Below are some of the questions that were asked during the Q&A session at the end of the presentation.

Q: How do online surveys like MetroQuest deal with accessibility on plans – people with disabilities, people in rural areas without internet?
A: MetroQuest meets most accessibility requirements with its large fonts and clear graphics. Sometimes to accommodate people with vision impairment a parallel survey is offered as an option that presents the material in a text only version that a screen reader can read. In some cases a phone number or other open houses are offered for people who require one on one support. In order to provide as many options as possible, MetroQuest is also able to be offered in a paper-based format and we provide tools to help enter the paper responses into the database so they are all rolled up together.

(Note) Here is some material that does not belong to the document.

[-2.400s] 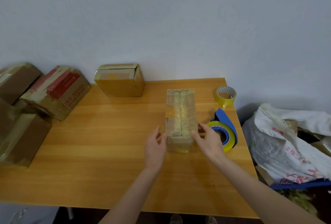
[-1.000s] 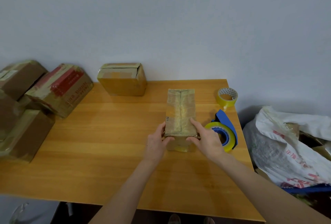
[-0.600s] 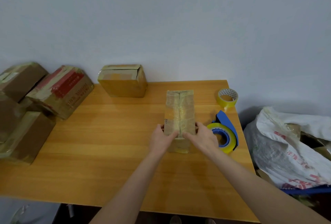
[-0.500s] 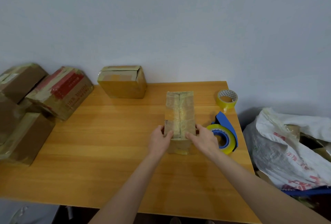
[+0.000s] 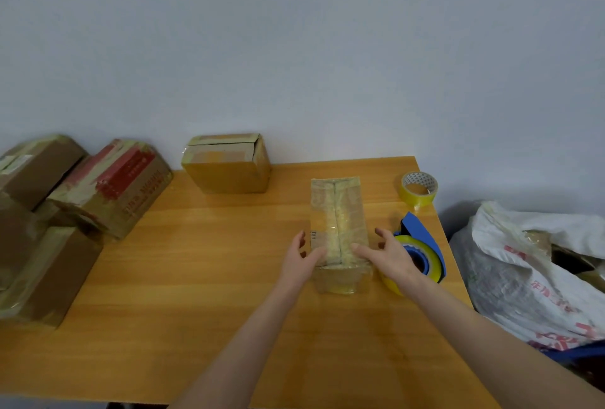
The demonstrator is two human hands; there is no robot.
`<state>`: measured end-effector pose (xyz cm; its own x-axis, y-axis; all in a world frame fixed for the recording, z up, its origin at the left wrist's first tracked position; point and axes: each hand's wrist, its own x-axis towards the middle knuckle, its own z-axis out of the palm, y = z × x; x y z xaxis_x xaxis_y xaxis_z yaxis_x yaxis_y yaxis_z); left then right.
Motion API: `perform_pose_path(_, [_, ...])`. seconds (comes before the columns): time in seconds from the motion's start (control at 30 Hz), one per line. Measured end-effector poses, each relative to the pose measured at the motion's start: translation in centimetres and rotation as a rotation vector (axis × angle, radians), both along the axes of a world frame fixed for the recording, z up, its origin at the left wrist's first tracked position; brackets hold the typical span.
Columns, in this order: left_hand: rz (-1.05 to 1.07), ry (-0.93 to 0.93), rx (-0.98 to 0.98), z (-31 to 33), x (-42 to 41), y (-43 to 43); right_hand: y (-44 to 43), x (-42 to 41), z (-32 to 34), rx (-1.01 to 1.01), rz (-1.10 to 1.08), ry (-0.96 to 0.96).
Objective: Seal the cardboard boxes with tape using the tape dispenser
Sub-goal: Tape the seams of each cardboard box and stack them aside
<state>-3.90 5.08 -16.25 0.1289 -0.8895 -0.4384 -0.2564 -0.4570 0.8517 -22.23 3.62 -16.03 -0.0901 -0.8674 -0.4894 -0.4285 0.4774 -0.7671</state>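
While left hand [image 5: 299, 259] and right hand [image 5: 391, 256] flank near end of taped box [image 5: 337, 212], both spread open, thumbs on its top, gripping nothing. Box centre frame, lengthwise away from camera.
Tape dispenser [image 5: 424, 241]: 1, blue, yellow roll, right of box, partly behind right hand.
Loose tape roll [image 5: 419, 191]: 1, upper right of table [image 5: 196, 277].
Other boxes: back box [image 5: 229, 165], 1; left-edge pile [image 5: 42, 277], at least 3.
Wood table, pale wall [image 5: 294, 48].
White bag [image 5: 523, 277] at right, cardboard scraps [image 5: 537, 238] inside.

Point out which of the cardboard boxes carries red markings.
The tilted brown cardboard box at the wooden table's left edge: its top shows a red band and red print. No other box shows red, only brown card and pale tape.
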Motion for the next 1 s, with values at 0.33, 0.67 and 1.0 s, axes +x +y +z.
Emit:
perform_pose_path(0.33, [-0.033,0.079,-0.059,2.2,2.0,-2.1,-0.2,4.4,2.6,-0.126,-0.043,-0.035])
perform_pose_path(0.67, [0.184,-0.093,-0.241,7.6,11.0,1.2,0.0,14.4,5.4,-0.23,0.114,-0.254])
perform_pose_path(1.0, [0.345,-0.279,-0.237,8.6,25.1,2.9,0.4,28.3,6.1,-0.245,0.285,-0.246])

With the growth in social networking and online shopping, rural residents are increasingly online and will happily participate in web-based surveys as a convenient option to travelling to a distant event. To add extra support for people in rural areas who do not have connectivity we have found that the kiosk in local stores or community centers work very well. In one project we engaged over 10% of the entire population of a region over a 4-week period using one well-placed kiosk in the main community center.

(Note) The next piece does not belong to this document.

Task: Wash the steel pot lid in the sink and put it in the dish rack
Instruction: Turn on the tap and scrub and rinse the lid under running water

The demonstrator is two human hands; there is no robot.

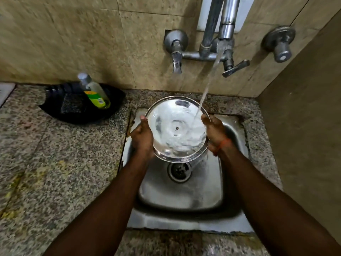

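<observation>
The round steel pot lid [175, 129] is held over the steel sink [182, 198], its hollow underside facing up and holding water. My left hand [143, 136] grips its left rim and my right hand [215, 133] grips its right rim. A stream of water [208, 85] falls from the tap spout [227, 24] onto the right part of the lid and spills off its near edge toward the drain [179, 170]. No dish rack is in view.
A black tray [77, 106] on the granite counter [55, 163] at the left holds a scrub pad [72, 105] and a tilted bottle of green dish liquid [95, 92]. Tap valves [176, 50] jut from the tiled wall. A side wall [304, 126] closes off the right.
</observation>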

Q: How do you feel about Citizens Advisory Committees? Do you still see value in them or do these other methods provide better community input?
A: CAC’s can serve a different and valuable purpose compared with a broader survey of the general public. CAC’s attract people who are motivated and willing to roll up their sleeves and dig into topics as a deeper level than the general public. This gives you the opportunity to work with them to co-create solutions. We have found that CAC’s are most powerful when combined with the guidance of a broader survey of public opinion. This relates to our concept of Public Engagement 3.0 where we describe phased process of combining broad online engagement with face to face meetings. In the case of CAC’s, they fall into the category of the more detailed face to face engagement even though some CAC’s meet and collaborate online as well.

Q: How does MetroQuest deal with asking for people’s vision for a long range plan? Do you show trade-offs or is it more about a blank slate? Do you see value on showing the ‘level of effort’ to achieve a particular aspect of a vision?
A: This is a pretty big question which deserves more than a brief answer but I’ll do my best to begin the dialog. MetroQuest is frequently used for visioning projects. Each one is different so there is no “standard” way of dealing with them. Often visioning is the initial part of a larger process that rolls out in phases. We offer many screen types that have been used to suit the visioning activities of our clients including:

  • our “Vision Screen” which offers open-ended options for any idea participants wish to share,
  • our “Scenario Screen” which presents a series of alternatives tied to trade-offs and outcomes for their feedback, and
  • our “Map Input Screen” which allows people to be very specific about what they wish to see on a map of the area.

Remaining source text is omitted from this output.